Anyway you should check the logs for more details.

Quote:

Well from 49.xx its Proxy server refusing connection not access denied

As already stated it means that you cannot connect to the server because of some routing or other networking problem.
So check the connectivity between the 2 hosts.

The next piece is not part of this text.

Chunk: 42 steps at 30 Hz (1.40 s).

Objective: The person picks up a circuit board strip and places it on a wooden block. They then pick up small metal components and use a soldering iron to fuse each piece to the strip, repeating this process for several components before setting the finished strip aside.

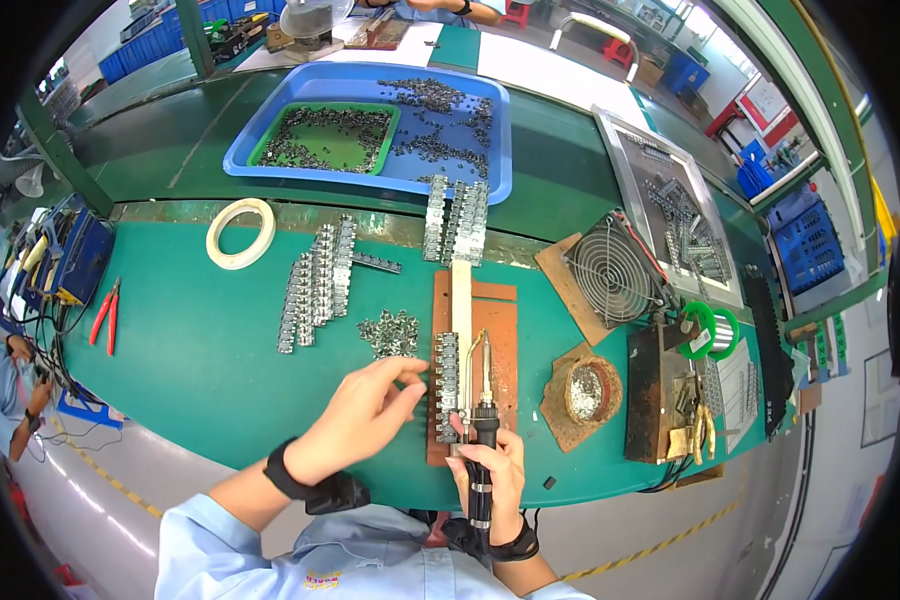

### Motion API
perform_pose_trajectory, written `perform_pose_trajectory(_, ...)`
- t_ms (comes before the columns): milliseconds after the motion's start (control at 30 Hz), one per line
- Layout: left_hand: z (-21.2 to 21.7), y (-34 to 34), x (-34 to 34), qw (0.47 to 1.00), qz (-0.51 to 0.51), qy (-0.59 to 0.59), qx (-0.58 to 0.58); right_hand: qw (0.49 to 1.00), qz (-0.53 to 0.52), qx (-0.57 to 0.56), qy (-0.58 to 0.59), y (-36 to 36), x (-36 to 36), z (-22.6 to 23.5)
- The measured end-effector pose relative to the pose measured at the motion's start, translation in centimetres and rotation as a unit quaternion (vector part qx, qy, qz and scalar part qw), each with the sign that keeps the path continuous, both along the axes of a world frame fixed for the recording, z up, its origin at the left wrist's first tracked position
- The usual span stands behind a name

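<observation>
My right hand grips a soldering iron by its black handle, tip pointing away from me, with a thin brass-coloured tube beside it. The iron lies over a reddish-brown board that carries a pale bar. Along the bar's left side stands a strip of small metal parts. My left hand is bent beside this strip, thumb and forefinger apart, with nothing visible between them. Just beyond it lies a pile of small silvery parts.
Finished-looking metal strips lie behind the pile. A blue tray of small dark parts holds a green tray. Tape roll, red pliers, fan, round tip-cleaning pot and solder spool surround the work.
</observation>
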<state>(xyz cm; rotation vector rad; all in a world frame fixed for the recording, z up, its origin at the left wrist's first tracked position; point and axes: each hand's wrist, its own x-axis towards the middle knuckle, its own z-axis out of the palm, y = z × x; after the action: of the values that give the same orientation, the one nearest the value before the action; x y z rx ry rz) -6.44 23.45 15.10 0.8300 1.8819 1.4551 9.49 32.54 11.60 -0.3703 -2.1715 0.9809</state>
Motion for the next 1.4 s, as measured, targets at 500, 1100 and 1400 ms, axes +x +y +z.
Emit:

Hi i checked the logs but i cant see anything unusual. Btw, i setup this thing focusing on one particular site only and that one is opening with blazing speed so doesnt matter if others behave in any means :) well majority ones are ok. only the search engines and some other ones are failing. I want to thank you especially for your kind support and ofc you the Big Guru :) i tried msgn u but no pm option thr. would like to buy u a beer if its ok. but dnt knw how to ask ur Paypal id.